What needs to be done
Your task is to extract every entry that follows word for word while excluding the pictures.

Dataset entries
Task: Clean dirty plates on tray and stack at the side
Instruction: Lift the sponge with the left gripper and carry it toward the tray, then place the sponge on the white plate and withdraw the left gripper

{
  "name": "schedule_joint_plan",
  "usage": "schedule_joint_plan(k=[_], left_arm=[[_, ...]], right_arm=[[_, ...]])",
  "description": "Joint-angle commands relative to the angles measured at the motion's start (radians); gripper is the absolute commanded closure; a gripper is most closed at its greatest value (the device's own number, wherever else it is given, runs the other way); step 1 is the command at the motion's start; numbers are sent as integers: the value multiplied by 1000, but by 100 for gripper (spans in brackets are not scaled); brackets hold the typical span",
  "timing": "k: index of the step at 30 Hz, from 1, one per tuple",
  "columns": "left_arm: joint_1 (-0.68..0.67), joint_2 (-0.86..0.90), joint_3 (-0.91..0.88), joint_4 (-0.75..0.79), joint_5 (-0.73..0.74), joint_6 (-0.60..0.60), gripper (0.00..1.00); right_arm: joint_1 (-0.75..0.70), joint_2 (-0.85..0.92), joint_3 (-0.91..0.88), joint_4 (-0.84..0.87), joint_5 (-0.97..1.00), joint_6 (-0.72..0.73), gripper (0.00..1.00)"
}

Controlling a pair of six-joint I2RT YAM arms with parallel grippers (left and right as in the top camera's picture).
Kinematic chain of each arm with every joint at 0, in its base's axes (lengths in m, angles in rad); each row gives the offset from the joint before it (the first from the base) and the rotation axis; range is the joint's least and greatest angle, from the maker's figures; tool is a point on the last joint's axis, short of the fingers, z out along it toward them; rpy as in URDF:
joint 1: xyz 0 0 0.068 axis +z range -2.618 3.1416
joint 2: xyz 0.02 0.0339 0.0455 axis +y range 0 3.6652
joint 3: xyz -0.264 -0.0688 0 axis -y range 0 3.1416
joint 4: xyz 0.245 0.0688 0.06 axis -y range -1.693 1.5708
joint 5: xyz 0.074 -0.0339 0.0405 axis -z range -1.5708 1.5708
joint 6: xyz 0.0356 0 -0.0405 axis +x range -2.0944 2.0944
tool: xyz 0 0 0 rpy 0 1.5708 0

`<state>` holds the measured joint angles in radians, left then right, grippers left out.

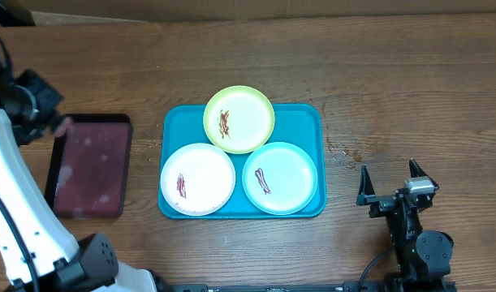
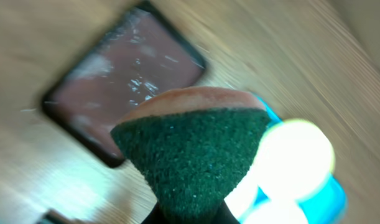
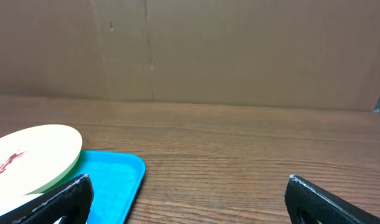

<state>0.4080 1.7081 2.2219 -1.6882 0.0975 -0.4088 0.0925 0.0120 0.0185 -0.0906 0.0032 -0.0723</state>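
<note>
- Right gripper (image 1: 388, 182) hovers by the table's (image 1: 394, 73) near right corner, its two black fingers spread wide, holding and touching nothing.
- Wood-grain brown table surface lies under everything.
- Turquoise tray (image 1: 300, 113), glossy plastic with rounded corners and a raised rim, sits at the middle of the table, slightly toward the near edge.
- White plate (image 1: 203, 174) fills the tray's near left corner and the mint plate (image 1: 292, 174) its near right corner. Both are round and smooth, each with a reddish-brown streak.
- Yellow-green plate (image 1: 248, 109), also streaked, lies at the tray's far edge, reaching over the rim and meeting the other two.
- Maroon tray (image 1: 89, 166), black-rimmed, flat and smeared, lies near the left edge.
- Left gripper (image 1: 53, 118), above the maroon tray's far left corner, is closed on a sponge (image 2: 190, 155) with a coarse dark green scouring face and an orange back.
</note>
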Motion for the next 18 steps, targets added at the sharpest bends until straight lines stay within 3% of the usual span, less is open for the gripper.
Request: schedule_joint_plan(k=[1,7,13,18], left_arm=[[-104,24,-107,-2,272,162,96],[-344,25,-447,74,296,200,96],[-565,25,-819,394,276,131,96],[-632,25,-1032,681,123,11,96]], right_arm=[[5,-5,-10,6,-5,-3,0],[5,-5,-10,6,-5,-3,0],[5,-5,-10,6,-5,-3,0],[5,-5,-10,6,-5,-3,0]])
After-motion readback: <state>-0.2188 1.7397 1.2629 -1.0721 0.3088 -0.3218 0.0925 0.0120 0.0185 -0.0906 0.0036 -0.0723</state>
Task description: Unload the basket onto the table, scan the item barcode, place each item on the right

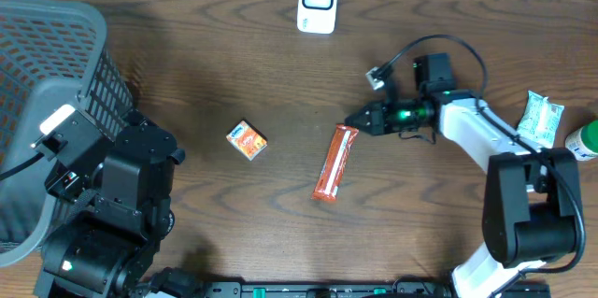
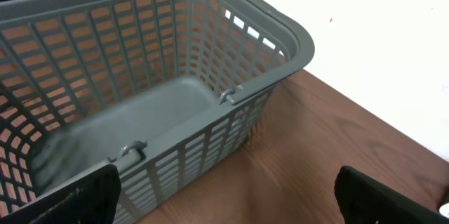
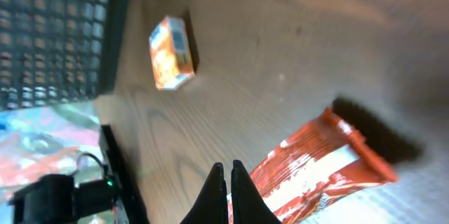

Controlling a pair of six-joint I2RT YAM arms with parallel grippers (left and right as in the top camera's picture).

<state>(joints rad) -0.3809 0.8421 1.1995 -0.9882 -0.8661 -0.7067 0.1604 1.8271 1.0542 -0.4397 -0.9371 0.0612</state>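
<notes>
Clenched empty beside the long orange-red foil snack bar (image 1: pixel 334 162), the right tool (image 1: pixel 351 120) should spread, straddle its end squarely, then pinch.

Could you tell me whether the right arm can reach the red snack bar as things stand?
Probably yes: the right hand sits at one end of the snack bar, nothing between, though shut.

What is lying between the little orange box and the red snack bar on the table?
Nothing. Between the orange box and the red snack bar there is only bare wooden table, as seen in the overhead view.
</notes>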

Solved exercise
Task: Clean dirty plates on tray and stack at the side
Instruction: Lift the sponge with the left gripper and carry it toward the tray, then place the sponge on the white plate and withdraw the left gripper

{
  "name": "schedule_joint_plan",
  "usage": "schedule_joint_plan(k=[_], left_arm=[[_, ...]], right_arm=[[_, ...]])",
  "description": "Joint-angle commands relative to the angles measured at the motion's start (radians); gripper is the absolute commanded closure; a gripper is most closed at its greatest value (the device's own number, wherever else it is given, runs the other way); step 1 is the command at the motion's start; numbers are sent as integers: the value multiplied by 1000, but by 100 for gripper (spans in brackets are not scaled); brackets hold the typical span",
  "timing": "k: index of the step at 30 Hz, from 1, one per tuple",
  "columns": "left_arm: joint_1 (-0.68..0.67), joint_2 (-0.86..0.90), joint_3 (-0.91..0.88), joint_4 (-0.75..0.79), joint_5 (-0.73..0.74), joint_6 (-0.60..0.60), gripper (0.00..1.00); right_arm: joint_1 (-0.75..0.70), joint_2 (-0.85..0.92), joint_3 (-0.91..0.88), joint_4 (-0.84..0.87), joint_5 (-0.97..1.00), joint_6 (-0.72..0.73), gripper (0.00..1.00)"
}

Controlling a pair of six-joint I2RT YAM arms with parallel grippers (left and right as in the top camera's picture).
Kinematic chain of each arm with every joint at 0, in its base's axes (lengths in m, angles in rad); each row gives the offset from the joint before it (the first from the base) and the rotation axis; range is the joint's least and greatest angle, from the maker's figures; tool is a point on the last joint's axis, short of the fingers, z out along it toward them; rpy as in URDF:
joint 1: xyz 0 0 0.068 axis +z range -2.618 3.1416
joint 2: xyz 0.02 0.0339 0.0455 axis +y range 0 3.6652
joint 3: xyz -0.264 -0.0688 0 axis -y range 0 3.1416
joint 4: xyz 0.245 0.0688 0.06 axis -y range -1.693 1.5708
joint 5: xyz 0.074 -0.0339 0.0405 axis -z range -1.5708 1.5708
joint 6: xyz 0.0356 0 -0.0405 axis +x range -2.0944 2.0944
tool: xyz 0 0 0 rpy 0 1.5708 0

`<state>` holds the measured joint angles in radians, left then right, grippers left out.


<state>0.4080 1.7081 2.2219 -1.6882 0.0975 -0.4088 0.0925 0.0120 0.0185 -0.0906 0.0032 -0.0723</state>
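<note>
- Right gripper (image 1: 388, 182) hovers by the table's (image 1: 394, 73) near right corner, its two black fingers spread wide, holding and touching nothing.
- Wood-grain brown table surface lies under everything.
- Turquoise tray (image 1: 300, 113), glossy plastic with rounded corners and a raised rim, sits at the middle of the table, slightly toward the near edge.
- White plate (image 1: 203, 174) fills the tray's near left corner and the mint plate (image 1: 292, 174) its near right corner. Both are round and smooth, each with a reddish-brown streak.
- Yellow-green plate (image 1: 248, 109), also streaked, lies at the tray's far edge, reaching over the rim and meeting the other two.
- Maroon tray (image 1: 89, 166), black-rimmed, flat and smeared, lies near the left edge.
- Left gripper (image 1: 53, 118), above the maroon tray's far left corner, is closed on a sponge (image 2: 190, 155) with a coarse dark green scouring face and an orange back.
</note>
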Motion for the next 18 steps, targets added at the sharpest bends until straight lines stay within 3% of the usual span, less is open for the gripper.
Request: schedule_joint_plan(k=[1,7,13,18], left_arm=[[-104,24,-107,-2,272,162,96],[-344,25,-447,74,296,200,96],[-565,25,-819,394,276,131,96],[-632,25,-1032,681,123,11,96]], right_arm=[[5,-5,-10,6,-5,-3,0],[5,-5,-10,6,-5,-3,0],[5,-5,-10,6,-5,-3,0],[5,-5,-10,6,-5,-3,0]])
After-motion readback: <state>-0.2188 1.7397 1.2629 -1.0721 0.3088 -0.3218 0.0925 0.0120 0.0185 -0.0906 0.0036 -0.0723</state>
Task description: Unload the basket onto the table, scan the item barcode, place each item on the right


Controlling a pair of six-joint I2RT YAM arms with parallel grippers (left and right as in the top camera's picture).

<state>(joints rad) -0.3809 0.8421 1.1995 -0.9882 -0.8661 -0.7067 0.1604 1.8271 1.0542 -0.4397 -0.9371 0.0612</state>
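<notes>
Clenched empty beside the long orange-red foil snack bar (image 1: pixel 334 162), the right tool (image 1: pixel 351 120) should spread, straddle its end squarely, then pinch.

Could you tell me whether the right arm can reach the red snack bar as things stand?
Probably yes: the right hand sits at one end of the snack bar, nothing between, though shut.

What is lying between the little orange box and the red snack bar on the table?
Nothing. Between the orange box and the red snack bar there is only bare wooden table, as seen in the overhead view.
</notes>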

What the exercise required is now done.